Mathematics

calculate $$\int _{ -1 }^{ 1 }{ \log\left( \dfrac { 2-x }{ 2+x }  \right)  } $$


SOLUTION
$$I=\displaystyle\int^1_{-1}log\left(\dfrac{2-x}{2+x}\right)$$
$$=\displaystyle\int^1_{-1}log(2-x)dx-\displaystyle\int^1_{-1}log(2+x)dx$$ $$[\because log\dfrac{m}{n}=log m-log n]$$
$$=I_1-I_2$$
Let $$I_1'=\displaystyle\int log (2-x)dx$$
Using integration by parts where $$u=log (2-x), v=1$$
$$I_1'=log(2-x)\displaystyle\int 1dx-\displaystyle\int \left\{\dfrac{d}{dx}\{log(2-x)\}\displaystyle\int 1dx\right\}dx$$.

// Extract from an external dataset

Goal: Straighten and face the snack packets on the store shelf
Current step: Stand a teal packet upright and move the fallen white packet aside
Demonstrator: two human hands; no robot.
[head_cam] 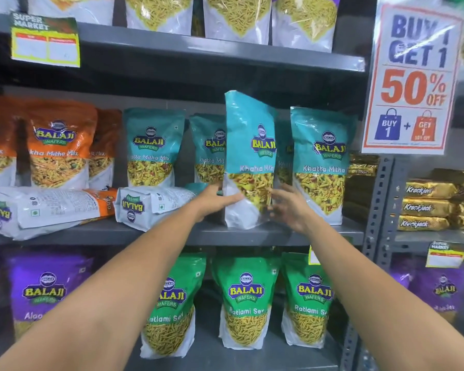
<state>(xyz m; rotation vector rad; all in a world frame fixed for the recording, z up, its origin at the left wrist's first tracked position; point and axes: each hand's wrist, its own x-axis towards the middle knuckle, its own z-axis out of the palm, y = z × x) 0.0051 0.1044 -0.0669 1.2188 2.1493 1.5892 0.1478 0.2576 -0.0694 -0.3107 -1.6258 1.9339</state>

$$=x log(2-x)-\displaystyle\int \dfrac{-1}{2-x}xdx$$
$$=x log(2-x)-\displaystyle\int \dfrac{2-x-2}{2-x}dx$$
$$=x log(2-x)-\displaystyle\int \dfrac{2-x}{2-x}dx+\displaystyle\int \dfrac{2}{2-x}dx$$
$$=x log(2-x)-x+2\dfrac{log(2-x)}{-1}$$
$$=x log(2-x)-x-2 log(2-x)$$
$$I_1=\displaystyle\int^1_{-1}log(2-x)dx=\left[x log(2-x)-x-2 log(2-x)\right]^1_{-1}$$
$$=1 log(2-1)-1-2 log(2-1)-(-1) log(2+1)+(-1)+2 log(2+1)$$
$$=log 1-1-2 log 1+log (3)-1+2 log 3$$
$$=-2+3 log 3$$ [since $$log 1=0$$]
$$=3 log 3-2$$.
Similarly,
Let $$I_2'=\displaystyle\int log (2+x)dx$$
$$=log (2+x)\displaystyle\int 1.dx-\displaystyle\int \left\{\dfrac{d}{dx}\{log (2+x)\}\displaystyle\int 1.dx\right\}dx$$
$$=x log(2+x)-\displaystyle\int \dfrac{1}{2+x}xdx$$
$$=x log (2+x)-\displaystyle\int \dfrac{2+x-2}{2+x}dx$$
$$=x log(2+x)-\displaystyle\int \dfrac{2+x}{2+x}dx+\displaystyle\int \dfrac{2}{2+x}dx$$
$$=x log(2+x)-x+2 log(2+x)$$
$$\therefore I_2=\displaystyle\int^1_{-1}log (2+x)dx=[x log(2+x)-x+2 log(2+x)]^1_{-1}$$
$$=1 log(3)-1+2log 3-(-1)log 1-1-2 log 1$$
$$=3 log 3-2$$ $$[\because log 1=0]$$
$$\therefore I=I_1-I_2$$
$$=3 log 3-2-3 log 3+2$$
$$=0$$.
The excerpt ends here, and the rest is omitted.